• _Task goal_
In the records that follow, find the line with "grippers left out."; from there, retype every line exactly through the line with "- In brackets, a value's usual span", which also belongs to the answer.

• _Listed records_
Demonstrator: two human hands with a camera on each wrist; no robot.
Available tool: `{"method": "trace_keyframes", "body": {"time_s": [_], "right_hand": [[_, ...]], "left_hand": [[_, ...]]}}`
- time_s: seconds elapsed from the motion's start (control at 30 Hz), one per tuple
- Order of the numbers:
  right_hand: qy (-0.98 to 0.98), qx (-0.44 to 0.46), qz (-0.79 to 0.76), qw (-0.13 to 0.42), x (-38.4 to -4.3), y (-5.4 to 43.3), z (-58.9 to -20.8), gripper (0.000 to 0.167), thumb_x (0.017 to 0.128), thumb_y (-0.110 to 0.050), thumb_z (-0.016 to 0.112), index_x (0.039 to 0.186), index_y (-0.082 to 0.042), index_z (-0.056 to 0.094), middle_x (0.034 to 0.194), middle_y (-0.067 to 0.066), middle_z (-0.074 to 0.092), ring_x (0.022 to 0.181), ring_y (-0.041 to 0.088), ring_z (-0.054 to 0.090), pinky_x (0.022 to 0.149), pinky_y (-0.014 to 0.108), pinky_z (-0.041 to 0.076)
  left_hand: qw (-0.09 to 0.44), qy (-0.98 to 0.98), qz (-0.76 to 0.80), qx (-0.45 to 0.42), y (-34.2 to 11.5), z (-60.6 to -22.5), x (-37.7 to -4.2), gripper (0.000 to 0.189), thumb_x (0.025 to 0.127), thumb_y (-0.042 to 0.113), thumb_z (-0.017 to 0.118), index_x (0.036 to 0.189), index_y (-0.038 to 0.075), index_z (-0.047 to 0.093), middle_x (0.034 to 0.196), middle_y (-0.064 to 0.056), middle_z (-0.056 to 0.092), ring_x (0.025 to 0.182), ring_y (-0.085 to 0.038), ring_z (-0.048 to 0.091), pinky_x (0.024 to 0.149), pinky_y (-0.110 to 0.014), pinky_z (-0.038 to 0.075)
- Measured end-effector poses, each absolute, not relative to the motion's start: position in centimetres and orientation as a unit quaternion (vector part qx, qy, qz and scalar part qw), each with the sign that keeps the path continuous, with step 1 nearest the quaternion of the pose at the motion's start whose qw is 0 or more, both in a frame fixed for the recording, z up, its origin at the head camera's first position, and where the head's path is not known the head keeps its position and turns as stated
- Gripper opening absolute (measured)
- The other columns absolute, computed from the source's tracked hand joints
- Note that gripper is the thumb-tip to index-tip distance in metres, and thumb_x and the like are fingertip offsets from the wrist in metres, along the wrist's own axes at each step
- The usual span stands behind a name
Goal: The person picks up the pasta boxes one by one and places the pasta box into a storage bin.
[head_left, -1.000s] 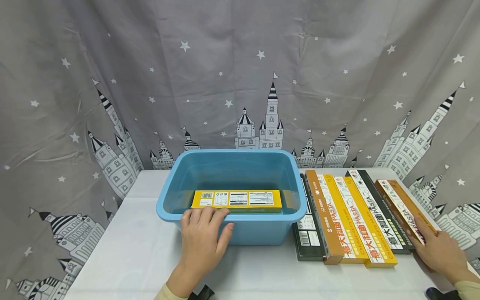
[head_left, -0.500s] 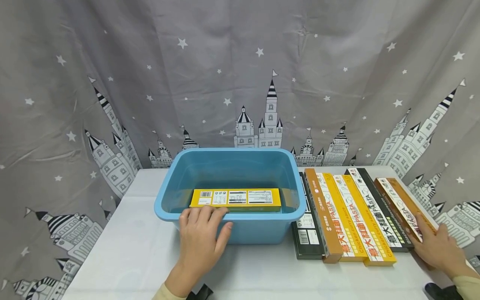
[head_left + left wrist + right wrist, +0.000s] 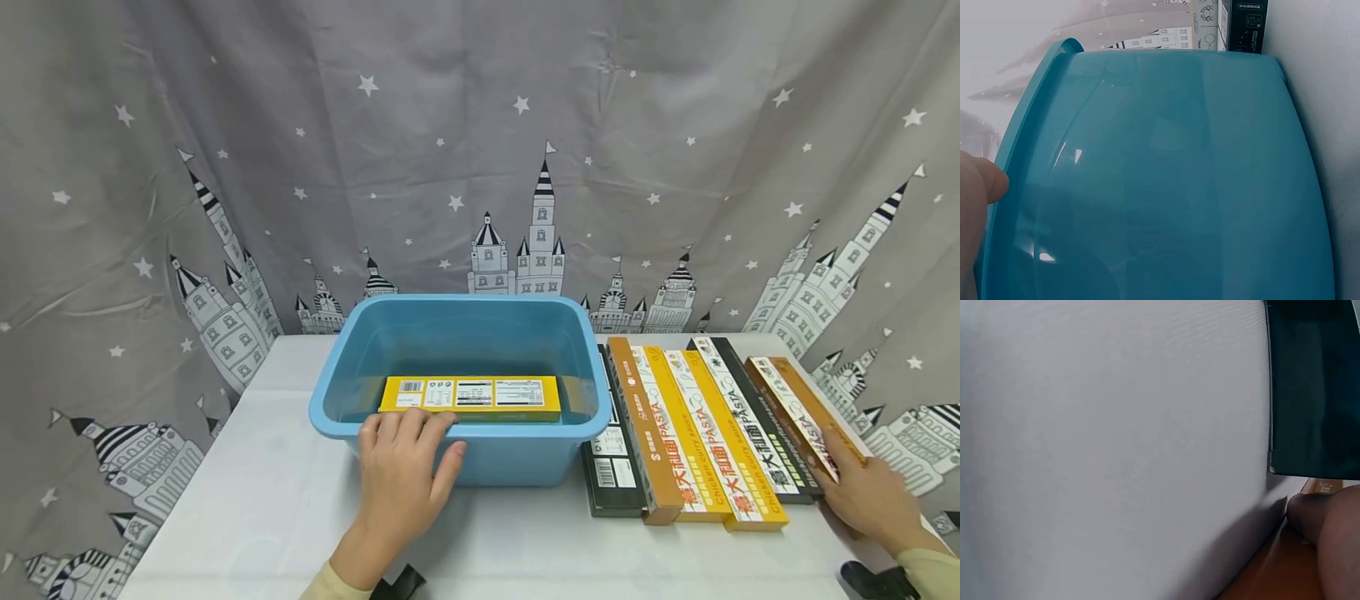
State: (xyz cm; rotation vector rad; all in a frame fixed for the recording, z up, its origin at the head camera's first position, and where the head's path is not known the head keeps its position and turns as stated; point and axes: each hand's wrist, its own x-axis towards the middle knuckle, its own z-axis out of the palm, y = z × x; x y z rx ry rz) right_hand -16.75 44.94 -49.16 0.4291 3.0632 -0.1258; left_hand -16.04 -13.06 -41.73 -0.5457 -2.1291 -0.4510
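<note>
A blue plastic tub stands mid-table in the head view. Inside it lies a yellow pasta box with its printed side up. My left hand grips the tub's near rim, fingers hooked over it and thumb outside. In the left wrist view a fingertip touches the rim of the tub. At the far right my right hand holds the near end of a brown pasta box, thumb on the left and fingers across the top. The right wrist view shows the thumb against the brown box.
Right of the tub several pasta boxes lie side by side: a black box, a brown one, two yellow ones and another black one. A grey castle-print curtain hangs behind the white table.
Both hands keep their holds on the tub and the brown pasta box. Only a slight shift of the head view shows.
</note>
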Motion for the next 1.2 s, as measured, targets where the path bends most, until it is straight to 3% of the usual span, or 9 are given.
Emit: {"method": "trace_keyframes", "body": {"time_s": [0.2, 0.43, 0.6, 0.83, 1.07, 1.2], "right_hand": [[0.995, 0.084, -0.060, 0.018, -17.3, 45.5, -46.3, 0.083, 0.099, -0.031, 0.062, 0.154, 0.006, 0.013, 0.101, 0.055, 0.044, 0.081, 0.061, 0.056, 0.056, 0.055, 0.052], [0.998, -0.003, -0.041, -0.047, -20.0, 44.4, -40.4, 0.083, 0.099, -0.034, 0.063, 0.158, 0.002, 0.016, 0.097, 0.052, 0.049, 0.068, 0.044, 0.055, 0.049, 0.041, 0.044], [0.994, -0.069, -0.029, -0.076, -22.0, 41.6, -36.4, 0.080, 0.100, -0.035, 0.062, 0.159, -0.002, 0.019, 0.097, 0.046, 0.052, 0.073, 0.041, 0.054, 0.053, 0.038, 0.042], [0.990, -0.122, -0.023, -0.064, -23.9, 36.3, -32.2, 0.076, 0.099, -0.034, 0.062, 0.160, -0.006, 0.026, 0.110, 0.042, 0.051, 0.083, 0.039, 0.054, 0.054, 0.034, 0.040], [0.976, -0.200, -0.001, -0.092, -25.5, 31.0, -29.3, 0.072, 0.098, -0.033, 0.066, 0.158, -0.008, 0.035, 0.118, 0.038, 0.055, 0.097, 0.043, 0.056, 0.070, 0.050, 0.048], [0.968, -0.235, -0.008, -0.090, -26.4, 27.7, -27.6, 0.071, 0.098, -0.031, 0.067, 0.158, -0.010, 0.036, 0.120, 0.034, 0.056, 0.101, 0.040, 0.057, 0.072, 0.049, 0.046]], "left_hand": [[0.430, -0.857, -0.176, -0.220, -13.1, -41.8, -16.0, 0.041, 0.105, 0.041, 0.043, 0.104, 0.011, 0.071, 0.089, -0.007, 0.063, 0.086, -0.029, 0.052, 0.089, -0.052, 0.034], [0.433, -0.857, -0.178, -0.215, -13.2, -42.0, -15.9, 0.043, 0.105, 0.041, 0.042, 0.104, 0.011, 0.071, 0.088, -0.007, 0.062, 0.086, -0.029, 0.052, 0.089, -0.052, 0.034], [0.436, -0.856, -0.180, -0.212, -13.3, -42.0, -15.8, 0.044, 0.106, 0.042, 0.041, 0.104, 0.011, 0.072, 0.088, -0.007, 0.063, 0.086, -0.029, 0.052, 0.089, -0.052, 0.034], [0.434, -0.857, -0.176, -0.214, -13.3, -41.9, -15.9, 0.043, 0.106, 0.042, 0.042, 0.104, 0.011, 0.072, 0.088, -0.006, 0.062, 0.086, -0.029, 0.052, 0.089, -0.052, 0.034], [0.433, -0.857, -0.178, -0.216, -13.1, -41.9, -15.9, 0.041, 0.105, 0.041, 0.043, 0.104, 0.011, 0.071, 0.088, -0.006, 0.062, 0.085, -0.028, 0.052, 0.089, -0.052, 0.035], [0.432, -0.857, -0.177, -0.217, -13.1, -41.7, -16.0, 0.045, 0.106, 0.042, 0.040, 0.104, 0.011, 0.072, 0.088, -0.006, 0.062, 0.084, -0.028, 0.051, 0.089, -0.052, 0.035]]}}
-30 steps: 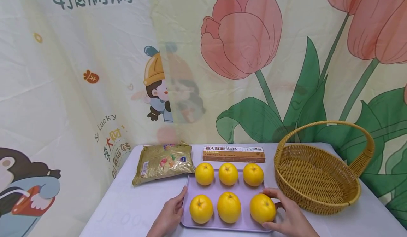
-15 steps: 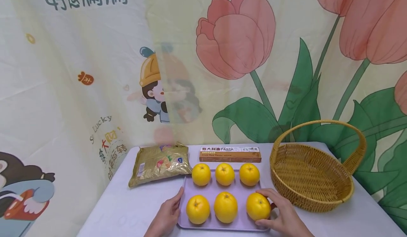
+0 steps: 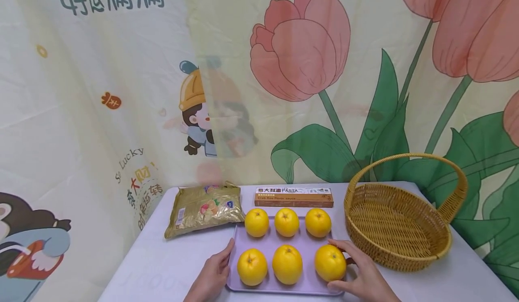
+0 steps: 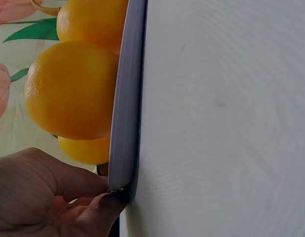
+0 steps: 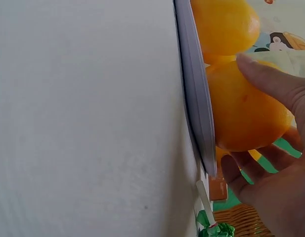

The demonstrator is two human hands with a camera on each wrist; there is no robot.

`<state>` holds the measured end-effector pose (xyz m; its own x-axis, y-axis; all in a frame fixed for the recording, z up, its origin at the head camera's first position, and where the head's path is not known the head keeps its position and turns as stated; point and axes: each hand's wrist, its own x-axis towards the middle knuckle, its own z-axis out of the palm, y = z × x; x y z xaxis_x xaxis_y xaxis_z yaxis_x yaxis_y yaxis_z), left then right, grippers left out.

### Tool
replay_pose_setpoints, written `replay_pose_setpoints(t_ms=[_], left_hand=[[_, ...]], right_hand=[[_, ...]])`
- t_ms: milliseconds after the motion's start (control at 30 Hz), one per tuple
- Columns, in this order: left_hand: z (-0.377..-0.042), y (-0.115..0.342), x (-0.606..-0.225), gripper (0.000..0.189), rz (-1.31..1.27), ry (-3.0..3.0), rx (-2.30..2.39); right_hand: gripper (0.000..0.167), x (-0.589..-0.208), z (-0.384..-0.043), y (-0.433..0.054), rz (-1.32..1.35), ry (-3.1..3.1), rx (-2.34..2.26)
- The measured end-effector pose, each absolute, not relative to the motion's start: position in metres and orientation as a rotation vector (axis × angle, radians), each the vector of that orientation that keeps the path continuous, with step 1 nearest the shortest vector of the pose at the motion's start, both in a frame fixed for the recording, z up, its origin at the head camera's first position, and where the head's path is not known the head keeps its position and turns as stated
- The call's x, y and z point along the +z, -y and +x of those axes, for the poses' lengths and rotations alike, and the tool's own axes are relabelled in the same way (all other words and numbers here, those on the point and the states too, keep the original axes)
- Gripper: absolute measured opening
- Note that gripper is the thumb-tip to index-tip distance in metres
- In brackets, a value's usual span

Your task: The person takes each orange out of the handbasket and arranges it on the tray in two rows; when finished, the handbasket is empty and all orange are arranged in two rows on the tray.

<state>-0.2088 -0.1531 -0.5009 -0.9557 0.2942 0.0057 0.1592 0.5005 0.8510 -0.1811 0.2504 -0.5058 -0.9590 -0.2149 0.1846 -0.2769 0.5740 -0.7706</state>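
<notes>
Several yellow-orange oranges sit in two rows on a lilac tray (image 3: 269, 241) on the table. At the tray's left side my left hand (image 3: 211, 271) pinches the rim; the left wrist view shows thumb and fingertips meeting at the tray edge (image 4: 123, 123). My right hand (image 3: 366, 276) holds the front-right orange (image 3: 330, 263), fingers behind it and thumb in front. In the right wrist view, the thumb lies across that orange (image 5: 243, 111) and the other fingers curve round its far side. That orange still appears to be on the tray. The front-middle orange (image 3: 287, 264) is beside it.
Right of the tray stands a wicker basket (image 3: 397, 261) with a tall handle. Behind the tray lie a pasta box (image 3: 293, 198) and a gold food bag (image 3: 204, 209). A white stick with a crinkled green top (image 5: 214, 228) shows past the tray corner. A printed curtain hangs behind.
Over the last second the head view has turned slightly right, so everything appears a little further left. Both hands keep their holds on the tray and the orange.
</notes>
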Motion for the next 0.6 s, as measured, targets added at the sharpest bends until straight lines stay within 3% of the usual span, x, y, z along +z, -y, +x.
replay_pose_setpoints(t_ms=[300, 600], left_hand=[[-0.2099, 0.1535, -0.5022, 0.067, 0.386, -2.589, 1.46], [-0.2107, 0.1538, -0.5026, 0.067, 0.368, -2.572, 1.466]], right_hand=[[0.089, -0.5042, -0.1855, -0.2512, 0.378, 2.734, 1.449], [0.097, -0.5037, -0.1873, -0.2521, 0.288, 2.756, 1.519]])
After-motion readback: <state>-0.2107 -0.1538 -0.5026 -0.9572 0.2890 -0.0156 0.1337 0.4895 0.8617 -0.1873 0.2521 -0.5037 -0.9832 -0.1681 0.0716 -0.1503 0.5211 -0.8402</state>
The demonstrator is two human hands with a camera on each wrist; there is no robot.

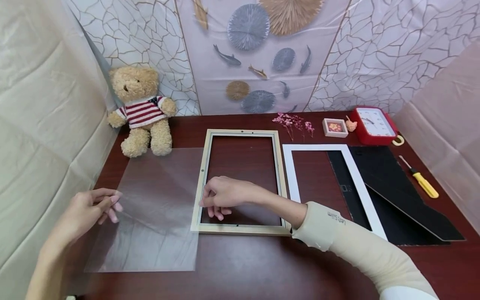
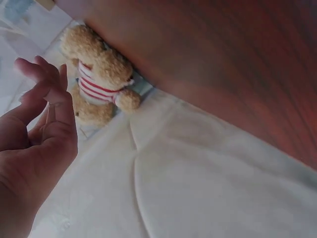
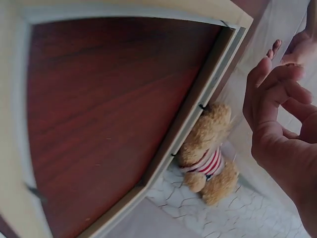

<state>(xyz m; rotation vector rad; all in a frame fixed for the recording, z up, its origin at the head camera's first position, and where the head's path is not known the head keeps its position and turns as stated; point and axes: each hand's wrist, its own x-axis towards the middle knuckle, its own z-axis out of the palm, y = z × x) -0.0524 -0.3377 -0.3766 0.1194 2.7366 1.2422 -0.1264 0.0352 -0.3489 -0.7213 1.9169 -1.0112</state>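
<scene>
Clear sheet [image 1: 150,208]: transparent, rectangular, flat on table, beside wooden frame [image 1: 240,229].

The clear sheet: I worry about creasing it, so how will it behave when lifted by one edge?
The clear sheet looks thin and lies dead flat, so it would probably bow or sag if lifted by one edge. Its glossy face may slip on the table. The left hand is at its left edge.

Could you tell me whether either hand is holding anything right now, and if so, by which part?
Nothing is held. The left hand hovers at the left edge of the clear sheet, fingers loosely curled; the right hand hangs over the wooden frame's left rail without gripping it.
</scene>
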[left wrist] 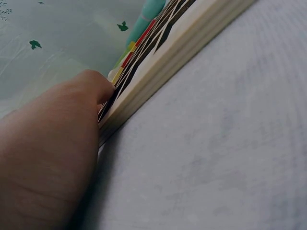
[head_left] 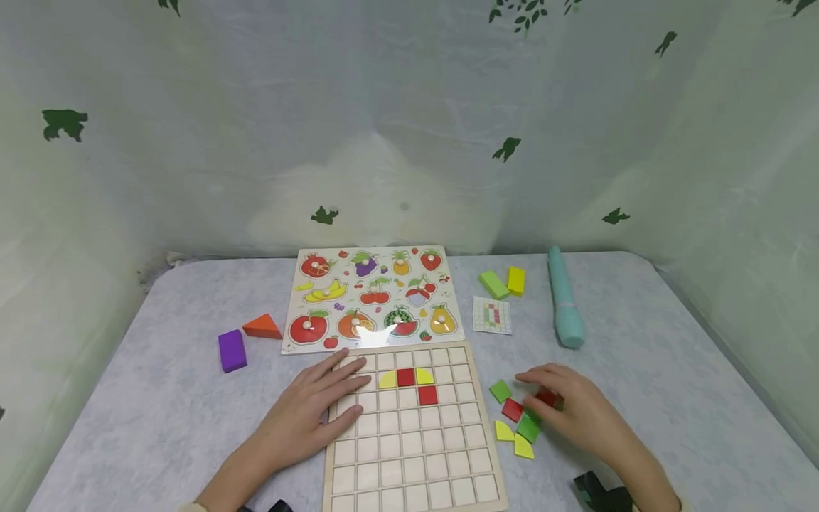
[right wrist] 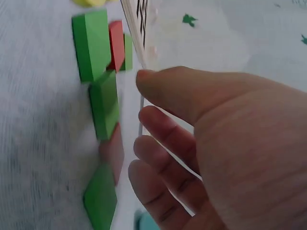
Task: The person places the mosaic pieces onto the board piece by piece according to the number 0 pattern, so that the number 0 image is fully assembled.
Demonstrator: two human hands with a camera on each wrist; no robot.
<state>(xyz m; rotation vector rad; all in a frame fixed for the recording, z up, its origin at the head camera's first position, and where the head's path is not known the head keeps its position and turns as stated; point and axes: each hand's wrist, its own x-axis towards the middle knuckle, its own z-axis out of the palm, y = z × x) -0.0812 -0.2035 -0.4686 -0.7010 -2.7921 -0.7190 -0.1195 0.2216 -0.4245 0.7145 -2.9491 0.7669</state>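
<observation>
My left hand (head_left: 312, 400) rests on the left edge of a wooden grid board (head_left: 411, 445), fingers spread over its squares. On the board sit two red square tiles (head_left: 427, 395) and two yellow quarter-round tiles (head_left: 387, 380). To the board's right, my right hand (head_left: 579, 409) hovers over loose green, red and yellow tiles (head_left: 528, 427). The right wrist view shows its thumb (right wrist: 168, 86) and fingers loosely bent and apart, with nothing between them. Green tiles (right wrist: 91, 45) and red ones lie just beyond the fingertips. In the left wrist view, the left hand (left wrist: 53, 148) touches the board's edge.
A fruit puzzle board (head_left: 377, 299) lies behind the grid. A small pattern card (head_left: 492, 315), green block (head_left: 494, 284), yellow block (head_left: 515, 281) and teal cylindrical object (head_left: 564, 299) are at back right. A purple block (head_left: 232, 350) and orange triangular block (head_left: 262, 326) lie left.
</observation>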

• _Answer section_
`<state>` holds the measured end-effector pose (xyz m; its own x-axis, y-axis; all in a frame fixed for the recording, z up, its origin at the head camera's first position, and where the head's path is not known the head keeps its position and turns as stated; point and axes: each hand's wrist, its own x-axis towards the middle knuckle, its own z-axis out of the palm, y = z × x; x y z xaxis_x xaxis_y xaxis_z yaxis_x yaxis_y yaxis_z), left then right, grippers left out.

### Tool
replay_pose_setpoints, written `replay_pose_setpoints(t_ms=[_], left_hand=[[_, ...]], right_hand=[[_, ...]])`
- t_ms: milliseconds after the motion's start (control at 30 Hz), one per tuple
- Columns, in this order: left_hand: z (-0.377..-0.042), y (-0.115..0.342), x (-0.606..-0.225), gripper (0.000..0.189), rz (-1.31..1.27), ry (-3.0..3.0), rx (-2.30..2.39); right_hand: gripper (0.000..0.167), x (-0.589..-0.208), z (-0.384..-0.043), y (-0.433..0.054), rz (-1.32..1.35), ry (-3.1..3.1), rx (-2.34..2.26)
- The measured end-effector pose, each absolute, not relative to the motion's start: position in metres and orientation as a rotation vector (axis × angle, radians), each the vector of that orientation that keeps the path continuous, with step 1 nearest the shortest vector of the pose at the motion's start, both in a frame fixed for the recording, z up, its origin at the head camera's first position, and where the head's path is not known the head keeps its position and turns as stated
- The call's x, y and z point along the +z, -y and +x of those axes, for the poses' lengths and rotations alike, and the tool's own axes are relabelled in the same way (all other words and numbers here, those on the point and the states too, keep the original axes)
- Gripper: absolute measured opening
- Note that gripper is the thumb-tip to index-tip distance in metres
- In brackets, a value's usual span

The answer is complete, and the exercise is done.